SOURCE DATA.
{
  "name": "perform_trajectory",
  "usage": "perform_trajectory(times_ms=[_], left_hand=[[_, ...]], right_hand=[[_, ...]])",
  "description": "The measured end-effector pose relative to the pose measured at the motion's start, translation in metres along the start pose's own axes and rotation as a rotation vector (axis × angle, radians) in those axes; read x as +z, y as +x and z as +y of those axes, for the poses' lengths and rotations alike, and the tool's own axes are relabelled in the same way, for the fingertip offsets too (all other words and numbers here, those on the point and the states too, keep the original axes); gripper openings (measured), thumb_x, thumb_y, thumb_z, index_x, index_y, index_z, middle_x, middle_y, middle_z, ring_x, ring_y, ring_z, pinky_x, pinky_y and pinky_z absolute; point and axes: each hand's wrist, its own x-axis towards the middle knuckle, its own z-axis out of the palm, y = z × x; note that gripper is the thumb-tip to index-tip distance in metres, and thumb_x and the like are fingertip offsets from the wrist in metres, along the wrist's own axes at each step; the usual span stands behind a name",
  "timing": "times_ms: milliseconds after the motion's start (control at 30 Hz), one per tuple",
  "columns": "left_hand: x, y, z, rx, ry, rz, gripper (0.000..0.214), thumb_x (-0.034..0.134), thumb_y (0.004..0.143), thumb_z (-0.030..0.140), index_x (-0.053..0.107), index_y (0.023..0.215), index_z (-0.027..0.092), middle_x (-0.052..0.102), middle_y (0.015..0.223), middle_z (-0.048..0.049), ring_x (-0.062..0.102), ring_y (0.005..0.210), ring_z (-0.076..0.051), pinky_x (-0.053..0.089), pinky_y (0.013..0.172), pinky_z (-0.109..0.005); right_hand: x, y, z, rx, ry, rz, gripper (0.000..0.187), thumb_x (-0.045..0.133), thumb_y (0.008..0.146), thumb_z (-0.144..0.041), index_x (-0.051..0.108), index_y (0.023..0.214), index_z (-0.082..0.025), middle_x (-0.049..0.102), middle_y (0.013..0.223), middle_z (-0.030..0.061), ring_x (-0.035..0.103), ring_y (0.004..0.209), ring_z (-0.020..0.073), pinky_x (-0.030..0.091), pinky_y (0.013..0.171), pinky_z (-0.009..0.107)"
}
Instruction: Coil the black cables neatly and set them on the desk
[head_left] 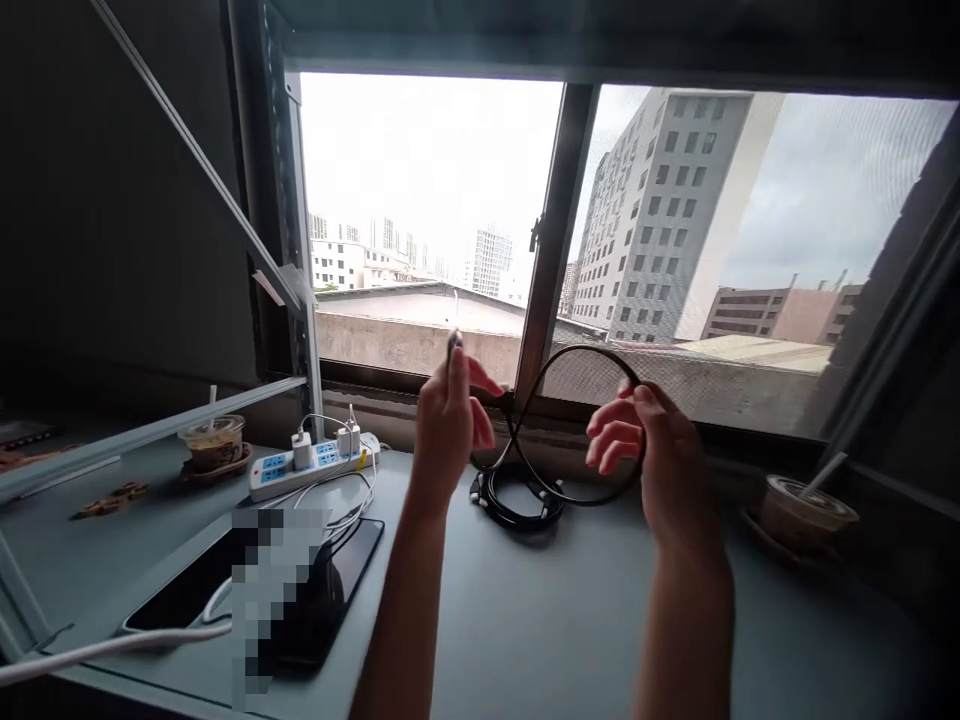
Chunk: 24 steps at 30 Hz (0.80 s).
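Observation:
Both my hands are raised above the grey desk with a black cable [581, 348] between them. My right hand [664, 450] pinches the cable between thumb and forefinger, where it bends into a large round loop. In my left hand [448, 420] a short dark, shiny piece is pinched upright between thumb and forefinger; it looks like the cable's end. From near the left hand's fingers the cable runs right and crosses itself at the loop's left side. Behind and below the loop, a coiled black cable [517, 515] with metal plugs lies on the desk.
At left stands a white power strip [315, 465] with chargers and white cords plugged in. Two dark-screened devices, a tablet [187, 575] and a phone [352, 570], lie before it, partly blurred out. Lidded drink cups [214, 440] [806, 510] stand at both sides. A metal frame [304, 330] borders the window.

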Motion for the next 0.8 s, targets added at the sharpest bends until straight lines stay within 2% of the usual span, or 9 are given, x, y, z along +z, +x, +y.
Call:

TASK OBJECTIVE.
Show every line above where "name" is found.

TASK ANSWER.
  "name": "perform_trajectory",
  "description": "The measured end-effector pose relative to the pose measured at the motion's start, translation in metres along the start pose's own axes and rotation as a rotation vector (axis × angle, radians) in those axes; read x as +z, y as +x and z as +y of those axes, for the poses' lengths and rotations alike, and the tool's own axes are relabelled in the same way, for the fingertip offsets too (all other words and numbers here, those on the point and the states too, keep the original axes); gripper openings (measured), thumb_x, thumb_y, thumb_z, index_x, index_y, index_z, middle_x, middle_y, middle_z, ring_x, ring_y, ring_z, pinky_x, pinky_y and pinky_z absolute; point and axes: each hand's wrist, its own x-axis towards the middle knuckle, its own z-axis out of the palm, y = z × x; note that gripper is the thumb-tip to index-tip distance in metres, and thumb_x and the like are fingertip offsets from the wrist in metres, along the wrist's own axes at each step; the usual span stands behind a name",

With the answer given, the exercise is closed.